Well, as with most of my crafting projects, I buy materials, have ideas in my head, but then my perfectionism kicks in along with my impatience and butter fingers, and I wind up looking for something to buy. LOL
My husband couldn’t use his Glow Forge to make the staff because it would be flat and not 3D. That wouldn’t look right at all. But then I thought, hey, what about a 3D printer... I don’t own one, but surely someone on Etsy does, right? Yep, and there are several people on Etsy who take 3D print commissions! And I was even able to find a free 3D print file for Miroku’s staff!
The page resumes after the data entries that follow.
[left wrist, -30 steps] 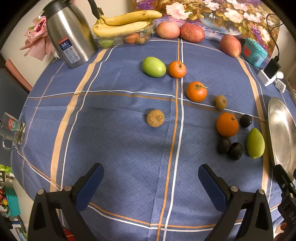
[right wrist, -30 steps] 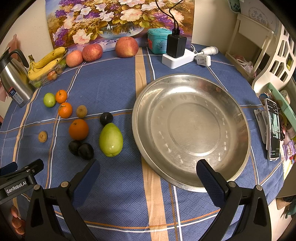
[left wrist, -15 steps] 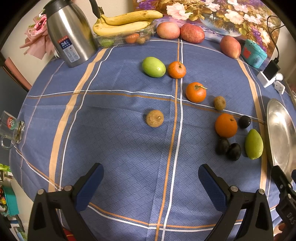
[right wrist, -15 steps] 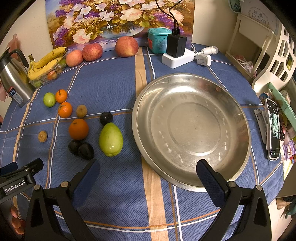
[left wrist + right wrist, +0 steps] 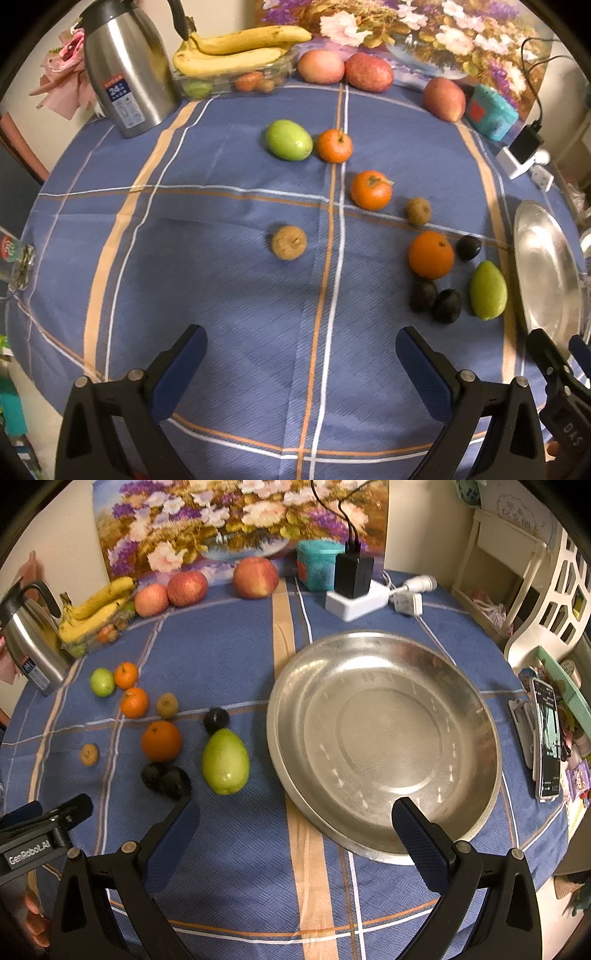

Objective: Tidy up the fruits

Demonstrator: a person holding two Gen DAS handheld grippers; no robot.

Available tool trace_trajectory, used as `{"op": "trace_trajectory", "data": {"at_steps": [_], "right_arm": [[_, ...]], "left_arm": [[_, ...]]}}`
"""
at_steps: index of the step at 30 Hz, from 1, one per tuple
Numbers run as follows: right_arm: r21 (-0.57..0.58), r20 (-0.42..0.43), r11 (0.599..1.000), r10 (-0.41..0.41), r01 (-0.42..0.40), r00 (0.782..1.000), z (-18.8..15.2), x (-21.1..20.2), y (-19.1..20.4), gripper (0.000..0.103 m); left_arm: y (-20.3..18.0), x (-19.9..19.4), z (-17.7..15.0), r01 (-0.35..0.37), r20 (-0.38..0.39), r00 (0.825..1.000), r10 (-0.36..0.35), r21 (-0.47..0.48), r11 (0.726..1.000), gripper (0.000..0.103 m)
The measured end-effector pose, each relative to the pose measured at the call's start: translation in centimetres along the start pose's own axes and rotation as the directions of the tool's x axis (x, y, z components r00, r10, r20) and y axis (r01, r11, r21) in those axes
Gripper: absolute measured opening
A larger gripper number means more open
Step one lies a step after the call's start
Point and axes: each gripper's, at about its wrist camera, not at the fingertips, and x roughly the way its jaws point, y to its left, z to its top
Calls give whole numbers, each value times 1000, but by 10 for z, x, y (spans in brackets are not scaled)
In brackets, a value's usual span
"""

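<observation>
Loose fruit lies on the blue checked tablecloth: a green mango [image 5: 224, 762] [image 5: 487, 290], a large orange [image 5: 161, 740] [image 5: 430, 254], two dark plums [image 5: 167, 778] side by side, a third plum [image 5: 216, 719], two tangerines [image 5: 370, 189], a round green fruit [image 5: 289, 140] and two small brown fruits [image 5: 289, 243]. A wide steel basin [image 5: 476, 716] stands empty to their right. My left gripper [image 5: 301, 356] is open near the front edge, holding nothing. My right gripper [image 5: 295, 830] is open too, straddling the basin's near rim.
At the back are a steel thermos [image 5: 127, 70], bananas on a clear tray [image 5: 236, 50], three apples [image 5: 255, 577], a teal box [image 5: 317, 564] and a charger block [image 5: 354, 587]. A phone [image 5: 546, 734] lies at the right edge, a glass mug [image 5: 14, 258] at the left.
The left wrist view has shifted slightly right and nearer to the fruit. The right gripper has edged forward toward the basin and plums. No fruit has moved.
</observation>
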Motion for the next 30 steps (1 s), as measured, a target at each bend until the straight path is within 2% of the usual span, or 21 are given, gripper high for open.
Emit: {"op": "trace_trajectory", "data": {"at_steps": [7, 10, 18, 25, 30], "right_arm": [[-20, 110, 995, 103, -101, 989, 2, -17, 10, 103], [-8, 115, 988, 157, -157, 981, 8, -17, 17, 103], [-15, 48, 989, 151, -150, 987, 23, 4, 32, 103], [-8, 46, 986, 164, -164, 985, 35, 12, 40, 103], [-18, 44, 986, 164, -163, 986, 39, 19, 45, 103]], "left_arm": [[11, -1, 13, 81, 68, 995, -77, -62, 995, 103], [20, 1, 18, 107, 79, 992, -99, -100, 989, 103], [36, 4, 29, 94, 120, 990, -77, -146, 985, 103], [34, 6, 41, 143, 111, 985, -130, -123, 982, 103], [34, 4, 51, 125, 135, 985, -108, -120, 985, 103]]}}
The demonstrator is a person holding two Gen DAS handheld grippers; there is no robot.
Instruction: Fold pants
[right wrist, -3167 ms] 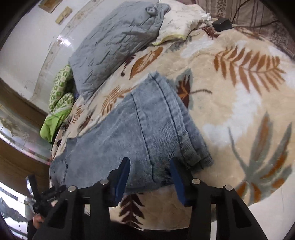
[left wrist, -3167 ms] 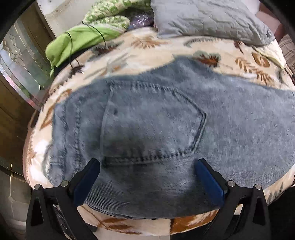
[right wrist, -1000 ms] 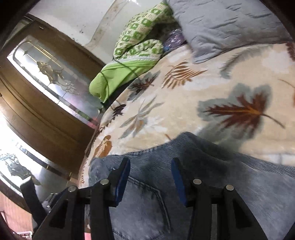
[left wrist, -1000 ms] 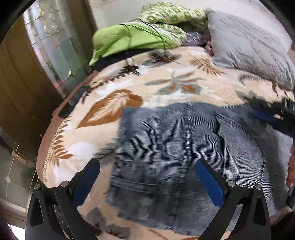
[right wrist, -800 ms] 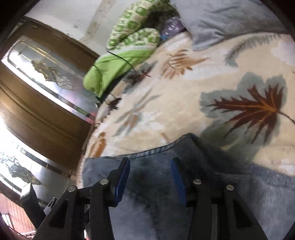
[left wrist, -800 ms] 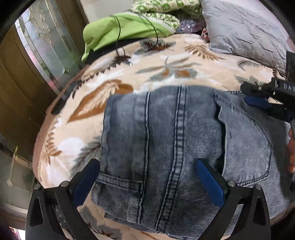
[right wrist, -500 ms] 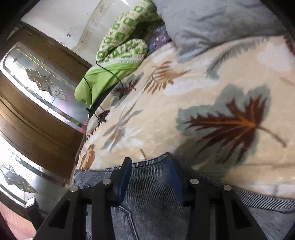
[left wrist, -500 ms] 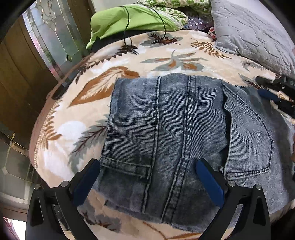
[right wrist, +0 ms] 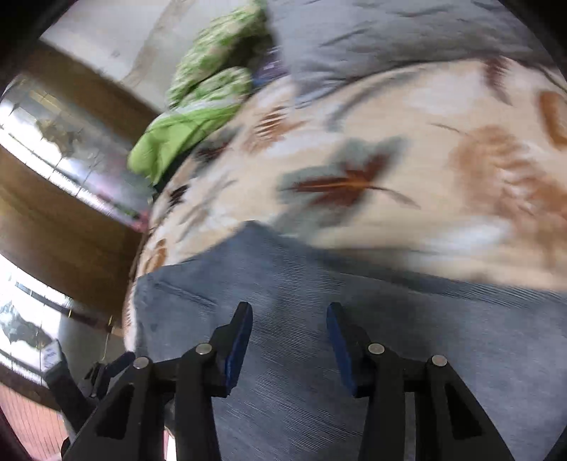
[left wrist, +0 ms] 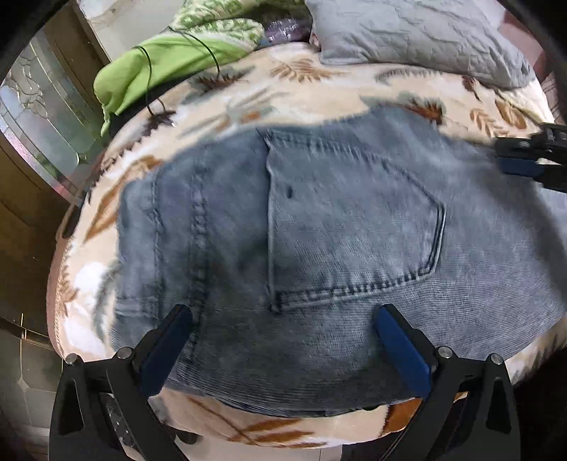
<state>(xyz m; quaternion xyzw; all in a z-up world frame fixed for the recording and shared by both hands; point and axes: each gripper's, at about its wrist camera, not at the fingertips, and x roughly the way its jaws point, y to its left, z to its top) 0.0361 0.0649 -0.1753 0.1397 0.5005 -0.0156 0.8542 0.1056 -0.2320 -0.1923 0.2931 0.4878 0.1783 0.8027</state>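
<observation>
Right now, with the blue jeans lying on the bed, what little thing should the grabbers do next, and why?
Probably lower the left gripper and pinch the near edge of the folded blue denim jeans. Its jaws stand wide open above the cloth and hold nothing. The right gripper is also open over the denim. The jeans lie flat on the leaf-patterned blanket, ready for another fold.

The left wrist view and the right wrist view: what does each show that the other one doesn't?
Only the left wrist view shows the jeans' back pocket, a thin black cable over the green cloth, and the right tongs reaching in from the right edge.

Only the right wrist view shows a dark red leaf print just past the jeans' far edge, though the picture is blurred.

Both show the folded jeans on the leaf-patterned blanket, the green cloth, the grey pillow, and open tongs with nothing gripped, like the left tongs.
</observation>
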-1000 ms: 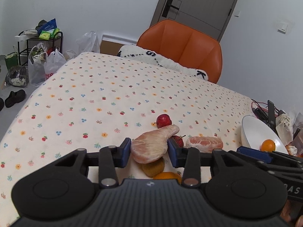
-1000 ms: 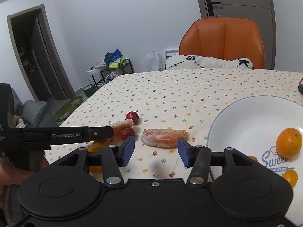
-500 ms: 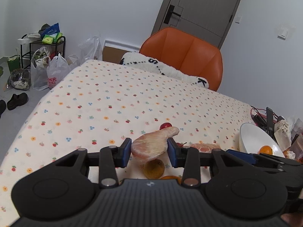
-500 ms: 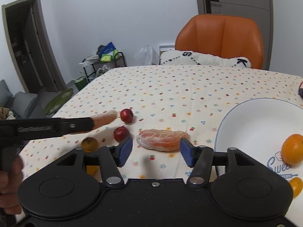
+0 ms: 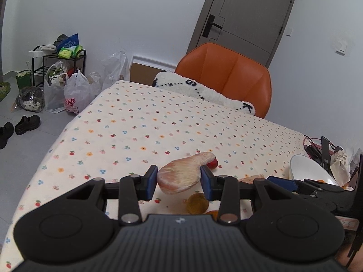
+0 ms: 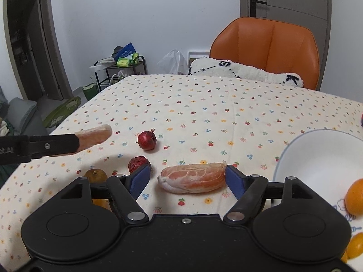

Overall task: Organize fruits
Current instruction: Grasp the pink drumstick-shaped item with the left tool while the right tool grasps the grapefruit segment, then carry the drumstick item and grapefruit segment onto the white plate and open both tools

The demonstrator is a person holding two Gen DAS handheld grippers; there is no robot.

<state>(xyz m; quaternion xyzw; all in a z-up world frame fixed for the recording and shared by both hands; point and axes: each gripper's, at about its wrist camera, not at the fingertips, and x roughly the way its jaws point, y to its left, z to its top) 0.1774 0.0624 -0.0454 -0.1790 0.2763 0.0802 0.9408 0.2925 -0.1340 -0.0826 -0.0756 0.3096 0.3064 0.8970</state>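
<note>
My left gripper (image 5: 178, 180) is shut on a peeled pink citrus segment (image 5: 181, 175) and holds it in the air above the flowered tablecloth; the right wrist view shows that same held segment (image 6: 95, 136) at the left. My right gripper (image 6: 187, 180) is open, low over the cloth. A second peeled segment (image 6: 192, 178) lies between its fingers. Two small red fruits (image 6: 147, 140) (image 6: 137, 163), a brownish-yellow fruit (image 6: 96, 175) and an orange one (image 6: 101, 204) lie to the left. The white bowl (image 6: 317, 158) on the right holds an orange (image 6: 355, 197).
An orange chair (image 5: 226, 77) with a white plush cushion (image 5: 204, 90) stands at the table's far side. Cables and clutter (image 5: 322, 149) lie behind the bowl. The table's left edge drops to a floor with bags (image 5: 72, 93), a rack and shoes.
My left gripper has lifted the held segment higher above the table. My right gripper has closed in on the lying segment, which now sits between its open fingers.
</note>
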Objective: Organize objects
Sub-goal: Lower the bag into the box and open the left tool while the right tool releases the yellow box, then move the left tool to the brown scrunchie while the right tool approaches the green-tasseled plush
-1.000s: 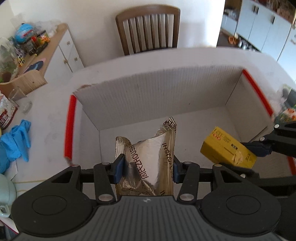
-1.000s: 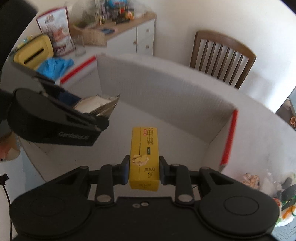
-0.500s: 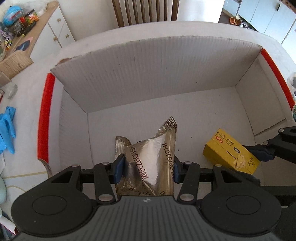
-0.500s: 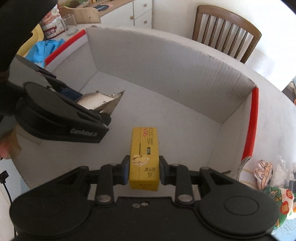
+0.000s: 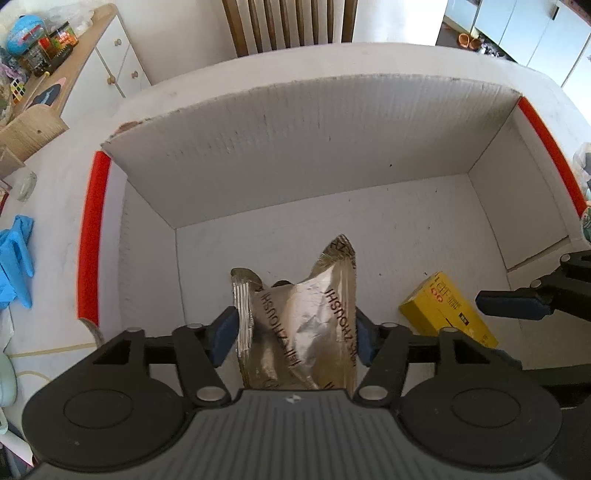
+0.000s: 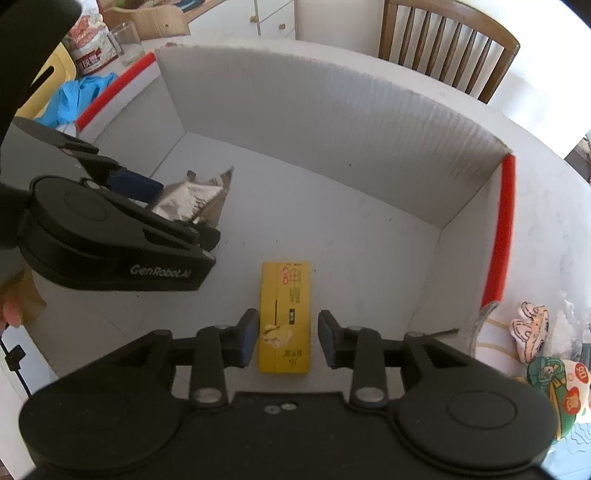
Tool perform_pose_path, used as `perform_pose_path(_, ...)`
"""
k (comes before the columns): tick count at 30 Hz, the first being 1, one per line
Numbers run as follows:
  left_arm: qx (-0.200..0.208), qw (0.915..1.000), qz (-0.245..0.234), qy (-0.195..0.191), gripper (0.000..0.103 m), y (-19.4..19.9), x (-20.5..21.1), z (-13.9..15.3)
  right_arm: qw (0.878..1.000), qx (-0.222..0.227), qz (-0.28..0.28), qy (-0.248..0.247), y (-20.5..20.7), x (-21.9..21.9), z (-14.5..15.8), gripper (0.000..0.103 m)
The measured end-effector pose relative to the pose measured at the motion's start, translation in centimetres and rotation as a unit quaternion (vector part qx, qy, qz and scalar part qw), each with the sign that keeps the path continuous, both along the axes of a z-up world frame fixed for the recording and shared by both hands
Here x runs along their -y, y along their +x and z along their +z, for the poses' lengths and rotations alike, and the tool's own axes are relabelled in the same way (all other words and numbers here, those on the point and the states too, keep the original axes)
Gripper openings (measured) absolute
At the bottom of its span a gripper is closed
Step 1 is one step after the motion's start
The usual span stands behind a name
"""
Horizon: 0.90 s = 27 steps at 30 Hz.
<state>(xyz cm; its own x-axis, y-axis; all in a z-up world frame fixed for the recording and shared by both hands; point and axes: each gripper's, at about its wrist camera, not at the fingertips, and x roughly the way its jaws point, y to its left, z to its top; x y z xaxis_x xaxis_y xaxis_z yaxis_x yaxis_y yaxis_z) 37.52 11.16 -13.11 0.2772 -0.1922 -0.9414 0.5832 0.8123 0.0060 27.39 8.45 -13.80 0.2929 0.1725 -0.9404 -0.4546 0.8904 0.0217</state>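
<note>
White cardboard box (image 5: 306, 147) on a table. Right gripper (image 6: 287, 338), jaws just parted, straddles the yellow carton (image 6: 284, 317) lying on the box floor. Left gripper (image 5: 295, 332), jaws widening, loosely flanks the foil pouch (image 5: 303, 317). Risk: withdrawing pads could snag and drag either item.

White tabletop (image 5: 55, 229), lit bright and even. Wooden slat-back chair (image 6: 443, 40) at 12 o'clock against a plain pale wall (image 5: 177, 29). White drawer cabinet (image 5: 122, 62) with wooden top at 10 o'clock, cluttered with jars and toys. White cupboard doors (image 5: 532, 33) at 2 o'clock, floor there too dim to read.
</note>
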Motion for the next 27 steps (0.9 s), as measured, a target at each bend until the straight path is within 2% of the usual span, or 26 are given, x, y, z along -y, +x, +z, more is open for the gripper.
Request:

Granted, it was in life-size because it was meant for cosplay, but I took some measurements and gave them to an Etsy shop owner (3DDeluxe) and asked if he could scale the file down. And yes, he could! That was a big relief!
All I had to do was paint the staff and add jump rings to it! Or so I thought. The file for the staff didn’t include the top part for some reason:
Well, that looks like a simple enough design... enter Crayola Model Magic! Form the shape, let it dry for a few days (to make sure it’s completely hardened), and then glue to the staff and paint! YES!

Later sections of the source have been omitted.